• **Your assignment**: Everything from the first line below through the line with "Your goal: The" is to be transcribed exactly, and nothing past it.

• **Provided material**:
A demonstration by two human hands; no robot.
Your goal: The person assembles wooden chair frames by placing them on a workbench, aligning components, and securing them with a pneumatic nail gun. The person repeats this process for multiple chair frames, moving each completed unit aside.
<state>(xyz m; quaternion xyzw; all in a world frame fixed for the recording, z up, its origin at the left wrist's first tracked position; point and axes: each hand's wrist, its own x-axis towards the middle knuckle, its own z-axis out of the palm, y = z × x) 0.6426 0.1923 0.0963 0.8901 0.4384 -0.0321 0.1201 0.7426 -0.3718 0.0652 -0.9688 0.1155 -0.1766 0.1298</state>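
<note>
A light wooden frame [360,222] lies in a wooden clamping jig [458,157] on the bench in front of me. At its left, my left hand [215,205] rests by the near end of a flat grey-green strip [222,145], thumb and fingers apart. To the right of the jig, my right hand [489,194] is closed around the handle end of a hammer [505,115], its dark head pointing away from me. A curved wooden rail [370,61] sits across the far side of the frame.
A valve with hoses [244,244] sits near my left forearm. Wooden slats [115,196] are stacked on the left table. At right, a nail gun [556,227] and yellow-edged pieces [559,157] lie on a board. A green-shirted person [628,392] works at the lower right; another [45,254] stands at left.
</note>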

• **Written reply**:
A demonstration by two human hands; no robot.
Your goal: The person assembles wooden chair frames by placing them on a workbench, aligning components, and securing them with a pneumatic nail gun. The person repeats this process for multiple chair frames, moving each completed unit aside.

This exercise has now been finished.